Le gouverneur de la ville de Kinshasa, Daniel Bumba Lubaki a formellement décliné toute implication dans l’utilisation des fonds du gouvernement central destinés à la prise en charge des sinistrés des inondations survenues à la suite des pluies diluviennes qui s’étaient abattues sur la capitale, en avril dernier.
Faisant suite à l’ultimatum de 48 heures lancé par le vice-Premier ministre de l’Intérieur, Sécurité, Affaires Coutumières et Décentralisation, Jacquemain Shabani exigeant des explications sur la gestion des fonds aux sinistrés des pluies d’avril, le gouverneur Daniel Bumba rejette toute responsabilité.
Dans sa correspondance, le chef de l’exécutif provincial a rappelé que la crise humanitaire a été placée sous l’autorité directe de Jacquemain Shabani via une commission ad hoc interinstitutionnelle et décline formellement toute implication dans l’utilisation des ressources du gouvernement central.
« Je voudrais relever à votre attention que face à cette crise humanitaire, la priorité pour la Ville était d’évacuer en urgence les populations restées sans abris pour leur transfert vers les centres d’hébergement mis à disposition par le Chef de l’Etat. Par ailleurs, la Commission ad hoc mise en place pour la gestion de cette crise humanitaire a été placée sous votre autorité », écrit Daniel Bumba.
Placée sous la direction du VPM de l’Intérieur, la Commission Interinstitutionnelle était constituée des délégués de la Présidence, de la Primature, du Ministère de l’Intérieur, Sécurité, Décentralisation et Affaires Coutumières, du Ministère des Affaires Sociales et Actions Humanitaires, du Ministère de l’Environnement, de la CPAU, etc. Le gouvernement provincial était représenté par son ministre de la Santé.
« A ce jour, les services mandatés à cet effet, à savoir la Cellule Permanente d’Alerte et d’Urgence(CPAU) et particulièrement les services des Finances près Votre Ministère, sont à pied d’œuvre pour produire le rapport final des opérations y afférentes que nous attendons tous », a-t-il ajouté.
Nonobstant, Bumba a assuré que la ville de Kinshasa ne manquera pas de tirer les éléments nécessaires du rapport afin de répondre à la demande du Vice-Premier Ministre et d’apporter des éclaircissements sur la gestion de cette crise humanitaire.
Parallèlement, les sinistrés qui étaient hébergés dans quelques sites d’accueil dont le stade du 20 mai, ont été déguerpis et passent nuit à la belle étoile à la devanture de l’Hémicycle, exposés aux intempéries.
Ils avaient campé aux abords de la Cité de l’Union africaine sur l’avenue des Écuries, non loin de la résidence du président Félix Tshisekedi.
Dans un rapport de la Voix des Sans-Voix pour les Droits de l’Homme (VSV) relayé par ACTUALITE.CD, des sinistrés dénoncent des indemnisations partielles et inégales.
« La distribution des indemnisations a été très inégale.

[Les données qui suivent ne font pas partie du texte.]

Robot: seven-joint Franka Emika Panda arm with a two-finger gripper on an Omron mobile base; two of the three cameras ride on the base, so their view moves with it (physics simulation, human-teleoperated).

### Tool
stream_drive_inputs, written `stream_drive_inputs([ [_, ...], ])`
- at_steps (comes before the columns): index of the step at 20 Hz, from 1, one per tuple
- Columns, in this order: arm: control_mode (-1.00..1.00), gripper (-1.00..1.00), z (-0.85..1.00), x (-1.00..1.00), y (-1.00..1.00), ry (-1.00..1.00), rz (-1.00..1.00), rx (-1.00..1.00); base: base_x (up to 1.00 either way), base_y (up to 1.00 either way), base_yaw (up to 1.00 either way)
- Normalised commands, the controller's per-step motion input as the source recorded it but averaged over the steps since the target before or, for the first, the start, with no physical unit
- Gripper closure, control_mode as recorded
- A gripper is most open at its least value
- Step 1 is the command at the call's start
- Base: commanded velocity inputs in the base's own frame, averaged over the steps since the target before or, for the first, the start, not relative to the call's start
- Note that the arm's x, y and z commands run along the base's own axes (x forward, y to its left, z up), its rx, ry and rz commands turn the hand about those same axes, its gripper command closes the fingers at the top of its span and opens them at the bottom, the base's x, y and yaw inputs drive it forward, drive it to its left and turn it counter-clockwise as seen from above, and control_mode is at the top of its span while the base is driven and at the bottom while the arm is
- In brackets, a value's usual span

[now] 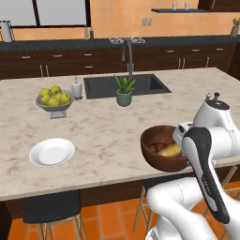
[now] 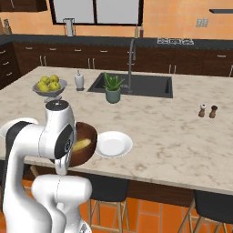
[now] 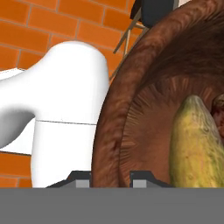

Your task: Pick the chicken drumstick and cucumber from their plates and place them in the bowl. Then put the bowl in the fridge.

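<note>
My gripper is shut on the thick rim of the dark brown bowl, one fingertip on each side of the rim. The bowl hangs at the counter's front edge, partly past it, beside my white forearm. Inside it lie the yellow-green cucumber and the reddish-brown chicken drumstick. From the right base view the bowl and the cucumber peek out behind my arm. One white plate sits bare at the left, and another plate sits bare just right of the bowl. The fridge is out of view.
A grey footed bowl of yellow-green fruit, a soap dispenser, a potted plant and the sink stand further back on the island. Salt and pepper shakers are at the right. Stools stand below the counter's front edge.
</note>
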Motion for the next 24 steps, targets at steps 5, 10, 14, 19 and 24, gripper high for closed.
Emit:
stream_drive_inputs([
  [5,1.0,1.0,0.0,-0.03,0.0,0.0,0.0,0.0,-0.6,0.0,-0.01],
  [10,1.0,1.0,0.0,0.0,0.0,0.0,0.0,0.0,-0.36,0.0,-0.45],
  [14,1.0,1.0,0.0,0.0,0.0,0.0,0.0,0.0,0.0,0.06,-0.88],
  [19,1.0,1.0,0.0,0.0,0.0,0.0,0.0,0.0,0.0,0.03,-0.94],
  [24,1.0,1.0,0.0,0.0,0.0,0.0,0.0,0.0,0.08,0.0,-0.9],
])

Certains ont touché 100, 200, 300, 500 ou 1 000 dollars. Cela se faisait dans de mauvaises conditions, souvent la nuit. On nous faisait signer des documents sans mention de montant, on nous remettait les enveloppes qu’il était interdit d’ouvrir sur place. Vers minuit ou à 5 heures du matin, on nous embarquait dans des ambulances comme si nous étions malades. Certains ont trouvé à l’intérieur 150 000 ou 300 000 FC. On nous déposait ensuite à Kingasani ou à la 17ᵉ rue, livrés à nous-mêmes. Beaucoup ont perdu la vie après avoir reçu des sommes dérisoires », a témoigné Bienvenu Mwanza, président des sinistrés du site de Kinkole, cité par la même source qui a également alerté sur des cas de fraude et des soupçons de détournement.
« Nous ignorons toujours le montant réellement prévu pour chaque sinistré. Le ministre provincial de la Santé parle de 6 000 dollars, ce qui est faux. Nous n’avons reçu aucune visite des autorités nationales ou provinciales. Le ministre faisait tout lui-même : il préparait les enveloppes, fixait les montants selon son gré et distribuait personnellement l’argent », a-t-il affirmé.